(Data to use)

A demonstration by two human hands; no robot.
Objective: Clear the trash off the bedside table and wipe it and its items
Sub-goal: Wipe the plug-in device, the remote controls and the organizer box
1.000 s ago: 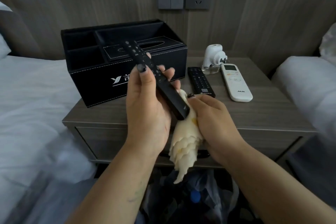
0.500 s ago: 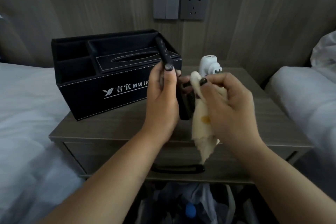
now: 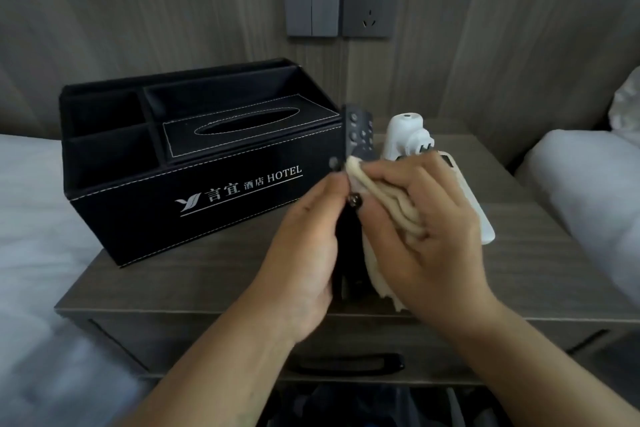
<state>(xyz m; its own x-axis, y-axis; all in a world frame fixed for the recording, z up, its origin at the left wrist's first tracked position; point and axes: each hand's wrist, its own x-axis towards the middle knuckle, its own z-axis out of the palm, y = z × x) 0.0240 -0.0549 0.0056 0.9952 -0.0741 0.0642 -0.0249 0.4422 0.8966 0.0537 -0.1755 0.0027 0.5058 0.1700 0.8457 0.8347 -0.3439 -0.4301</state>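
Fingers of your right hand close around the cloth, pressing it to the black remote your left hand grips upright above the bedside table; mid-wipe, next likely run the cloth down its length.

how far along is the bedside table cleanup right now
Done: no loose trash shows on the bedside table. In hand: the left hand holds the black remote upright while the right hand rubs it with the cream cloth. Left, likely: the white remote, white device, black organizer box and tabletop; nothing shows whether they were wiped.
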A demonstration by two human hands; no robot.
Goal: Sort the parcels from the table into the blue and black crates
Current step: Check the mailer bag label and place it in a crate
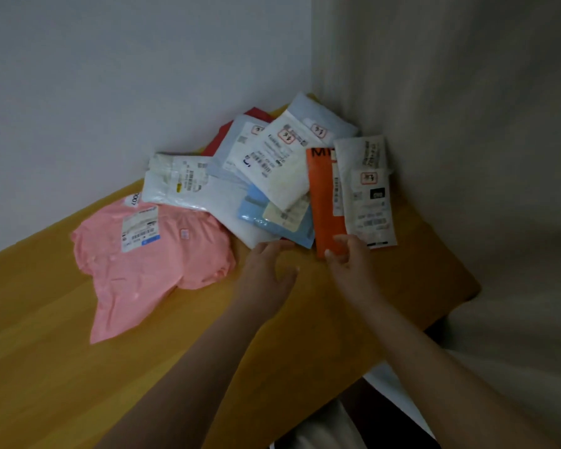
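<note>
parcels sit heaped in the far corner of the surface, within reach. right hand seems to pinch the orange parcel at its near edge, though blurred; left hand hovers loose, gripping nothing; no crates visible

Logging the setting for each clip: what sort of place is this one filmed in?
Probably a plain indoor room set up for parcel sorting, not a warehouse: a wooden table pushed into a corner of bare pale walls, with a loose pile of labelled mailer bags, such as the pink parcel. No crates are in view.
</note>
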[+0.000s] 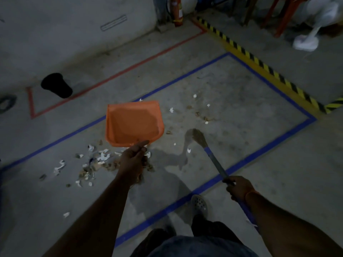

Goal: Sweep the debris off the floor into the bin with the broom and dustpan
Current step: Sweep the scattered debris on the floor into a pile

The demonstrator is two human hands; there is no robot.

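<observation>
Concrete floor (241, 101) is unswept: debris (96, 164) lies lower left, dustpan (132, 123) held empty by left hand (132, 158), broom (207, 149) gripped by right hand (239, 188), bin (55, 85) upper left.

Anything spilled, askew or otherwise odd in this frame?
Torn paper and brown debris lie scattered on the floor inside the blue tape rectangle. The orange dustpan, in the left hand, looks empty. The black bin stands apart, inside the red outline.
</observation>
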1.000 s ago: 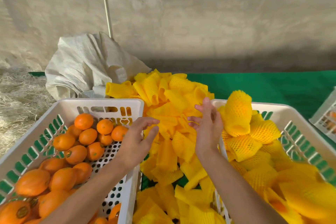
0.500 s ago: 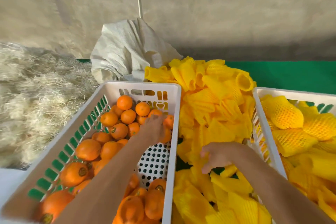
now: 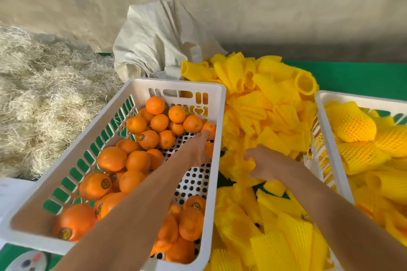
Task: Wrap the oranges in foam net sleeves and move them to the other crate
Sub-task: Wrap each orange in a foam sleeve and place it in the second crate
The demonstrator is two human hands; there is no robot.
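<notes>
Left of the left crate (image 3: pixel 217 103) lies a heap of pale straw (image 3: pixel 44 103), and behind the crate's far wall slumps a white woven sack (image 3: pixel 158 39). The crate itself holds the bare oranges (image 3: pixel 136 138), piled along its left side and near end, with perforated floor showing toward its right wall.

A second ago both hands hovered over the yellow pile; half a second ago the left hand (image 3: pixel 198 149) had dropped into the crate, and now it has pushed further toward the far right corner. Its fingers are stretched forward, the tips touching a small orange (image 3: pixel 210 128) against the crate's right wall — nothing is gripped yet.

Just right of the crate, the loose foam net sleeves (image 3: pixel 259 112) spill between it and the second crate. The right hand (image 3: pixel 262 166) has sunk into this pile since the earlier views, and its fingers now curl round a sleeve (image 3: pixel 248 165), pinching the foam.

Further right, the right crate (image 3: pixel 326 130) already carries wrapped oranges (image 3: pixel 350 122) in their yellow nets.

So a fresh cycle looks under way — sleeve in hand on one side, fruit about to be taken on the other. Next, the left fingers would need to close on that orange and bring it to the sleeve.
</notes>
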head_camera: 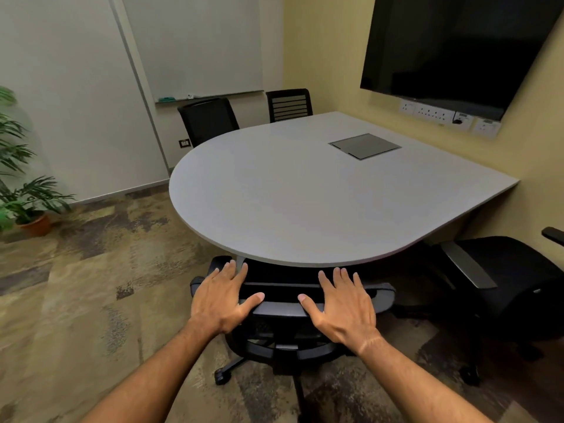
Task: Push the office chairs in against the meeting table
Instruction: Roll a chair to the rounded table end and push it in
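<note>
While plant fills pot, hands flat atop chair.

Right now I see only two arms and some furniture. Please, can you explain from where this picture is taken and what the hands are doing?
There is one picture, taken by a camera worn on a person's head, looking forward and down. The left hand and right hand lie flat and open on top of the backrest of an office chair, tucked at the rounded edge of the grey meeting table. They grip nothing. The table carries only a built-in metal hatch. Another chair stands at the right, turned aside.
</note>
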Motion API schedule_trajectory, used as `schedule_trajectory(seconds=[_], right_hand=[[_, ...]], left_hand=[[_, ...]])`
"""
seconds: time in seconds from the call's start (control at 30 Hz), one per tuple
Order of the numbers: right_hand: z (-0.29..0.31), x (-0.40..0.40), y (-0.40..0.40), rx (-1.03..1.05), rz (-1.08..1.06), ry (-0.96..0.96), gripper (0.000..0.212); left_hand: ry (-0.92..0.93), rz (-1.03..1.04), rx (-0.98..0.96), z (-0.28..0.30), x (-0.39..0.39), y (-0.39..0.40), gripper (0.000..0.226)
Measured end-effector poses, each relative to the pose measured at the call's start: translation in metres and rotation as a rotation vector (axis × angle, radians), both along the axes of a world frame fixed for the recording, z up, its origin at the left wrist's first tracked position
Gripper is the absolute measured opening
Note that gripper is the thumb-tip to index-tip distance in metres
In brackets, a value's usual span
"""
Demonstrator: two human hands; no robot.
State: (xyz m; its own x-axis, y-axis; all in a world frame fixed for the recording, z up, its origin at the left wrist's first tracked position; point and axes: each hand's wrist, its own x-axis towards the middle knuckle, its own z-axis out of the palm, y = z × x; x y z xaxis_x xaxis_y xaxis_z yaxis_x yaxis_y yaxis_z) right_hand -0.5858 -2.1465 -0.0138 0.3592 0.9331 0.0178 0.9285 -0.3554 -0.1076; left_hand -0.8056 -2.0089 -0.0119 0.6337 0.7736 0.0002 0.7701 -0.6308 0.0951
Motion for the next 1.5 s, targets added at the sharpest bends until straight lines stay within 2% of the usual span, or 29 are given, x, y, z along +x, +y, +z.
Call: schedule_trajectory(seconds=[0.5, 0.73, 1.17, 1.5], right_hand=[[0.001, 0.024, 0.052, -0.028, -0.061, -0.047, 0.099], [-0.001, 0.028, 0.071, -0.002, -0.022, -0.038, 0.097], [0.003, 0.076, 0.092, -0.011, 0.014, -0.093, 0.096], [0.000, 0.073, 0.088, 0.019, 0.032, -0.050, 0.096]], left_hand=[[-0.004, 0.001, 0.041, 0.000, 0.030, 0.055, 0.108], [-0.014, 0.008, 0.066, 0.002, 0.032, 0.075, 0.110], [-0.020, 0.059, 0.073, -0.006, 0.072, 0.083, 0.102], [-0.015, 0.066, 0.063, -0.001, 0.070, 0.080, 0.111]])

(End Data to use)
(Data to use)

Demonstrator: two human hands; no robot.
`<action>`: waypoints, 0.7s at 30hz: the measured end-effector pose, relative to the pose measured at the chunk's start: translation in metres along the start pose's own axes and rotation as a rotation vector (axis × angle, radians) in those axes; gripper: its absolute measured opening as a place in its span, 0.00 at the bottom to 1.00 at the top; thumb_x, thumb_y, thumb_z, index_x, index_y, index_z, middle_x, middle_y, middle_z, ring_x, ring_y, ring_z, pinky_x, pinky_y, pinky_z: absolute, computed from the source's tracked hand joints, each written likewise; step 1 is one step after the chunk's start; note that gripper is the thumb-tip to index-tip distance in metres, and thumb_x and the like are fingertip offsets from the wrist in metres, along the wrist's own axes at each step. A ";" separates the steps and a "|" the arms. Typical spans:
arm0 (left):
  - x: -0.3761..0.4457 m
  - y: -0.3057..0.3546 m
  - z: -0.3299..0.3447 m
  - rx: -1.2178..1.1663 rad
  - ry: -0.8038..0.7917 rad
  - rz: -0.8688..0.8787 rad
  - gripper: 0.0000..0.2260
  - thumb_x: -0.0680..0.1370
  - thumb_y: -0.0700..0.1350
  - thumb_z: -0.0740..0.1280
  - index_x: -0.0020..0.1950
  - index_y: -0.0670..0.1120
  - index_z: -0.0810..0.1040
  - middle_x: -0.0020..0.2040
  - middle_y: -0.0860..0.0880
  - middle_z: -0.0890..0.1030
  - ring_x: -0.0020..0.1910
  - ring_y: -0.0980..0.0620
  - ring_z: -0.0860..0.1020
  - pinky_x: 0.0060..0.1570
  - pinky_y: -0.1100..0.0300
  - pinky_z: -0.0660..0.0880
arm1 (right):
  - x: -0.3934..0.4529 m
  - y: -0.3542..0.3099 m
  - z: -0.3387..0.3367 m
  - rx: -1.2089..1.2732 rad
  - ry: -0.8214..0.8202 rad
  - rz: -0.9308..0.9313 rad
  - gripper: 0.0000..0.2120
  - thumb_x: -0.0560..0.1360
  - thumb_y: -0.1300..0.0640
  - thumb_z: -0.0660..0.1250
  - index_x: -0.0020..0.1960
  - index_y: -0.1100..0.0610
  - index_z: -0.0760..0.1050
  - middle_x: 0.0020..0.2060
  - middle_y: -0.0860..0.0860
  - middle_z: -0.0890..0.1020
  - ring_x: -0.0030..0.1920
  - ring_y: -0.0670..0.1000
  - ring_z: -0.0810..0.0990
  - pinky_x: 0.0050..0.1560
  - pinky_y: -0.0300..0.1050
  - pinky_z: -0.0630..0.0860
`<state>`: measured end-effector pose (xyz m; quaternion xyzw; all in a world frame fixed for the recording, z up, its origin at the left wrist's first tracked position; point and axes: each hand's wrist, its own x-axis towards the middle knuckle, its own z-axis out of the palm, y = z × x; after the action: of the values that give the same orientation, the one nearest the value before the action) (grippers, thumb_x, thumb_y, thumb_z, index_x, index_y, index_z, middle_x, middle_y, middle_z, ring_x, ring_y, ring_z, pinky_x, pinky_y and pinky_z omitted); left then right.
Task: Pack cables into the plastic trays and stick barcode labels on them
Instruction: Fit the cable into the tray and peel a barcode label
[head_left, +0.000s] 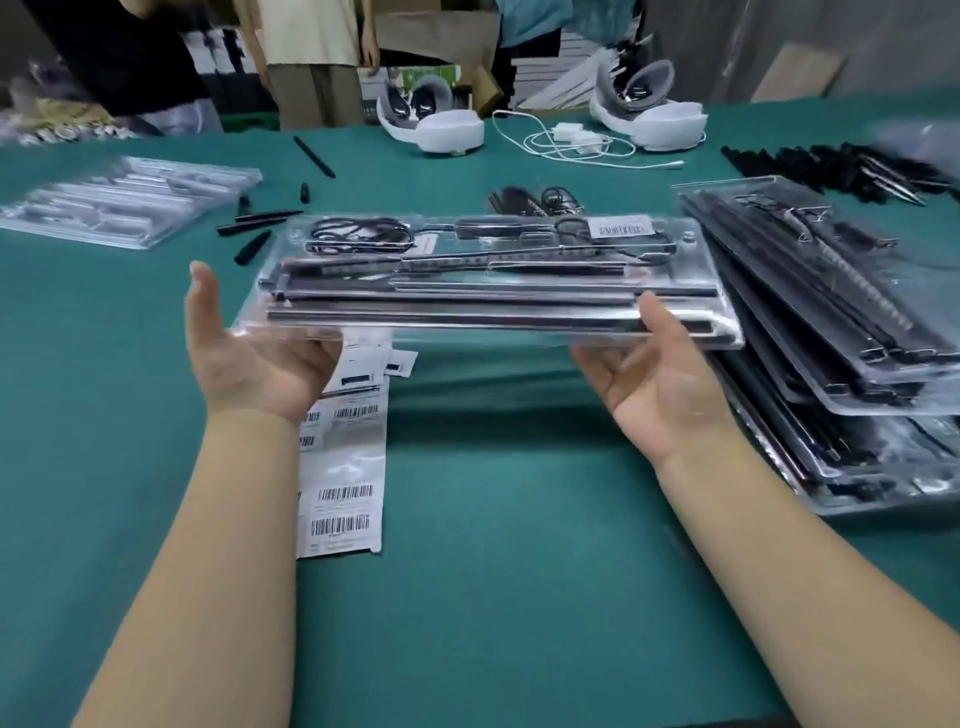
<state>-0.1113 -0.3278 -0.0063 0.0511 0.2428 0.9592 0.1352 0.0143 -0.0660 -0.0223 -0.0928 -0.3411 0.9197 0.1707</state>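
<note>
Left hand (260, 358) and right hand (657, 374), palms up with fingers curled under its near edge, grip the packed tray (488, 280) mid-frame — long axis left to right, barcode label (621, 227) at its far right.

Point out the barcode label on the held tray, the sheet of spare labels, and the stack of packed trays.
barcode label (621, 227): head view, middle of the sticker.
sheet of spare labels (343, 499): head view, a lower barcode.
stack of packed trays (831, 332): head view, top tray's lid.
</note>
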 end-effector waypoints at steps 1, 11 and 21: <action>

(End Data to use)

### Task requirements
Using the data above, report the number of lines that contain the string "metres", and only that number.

### Reply
3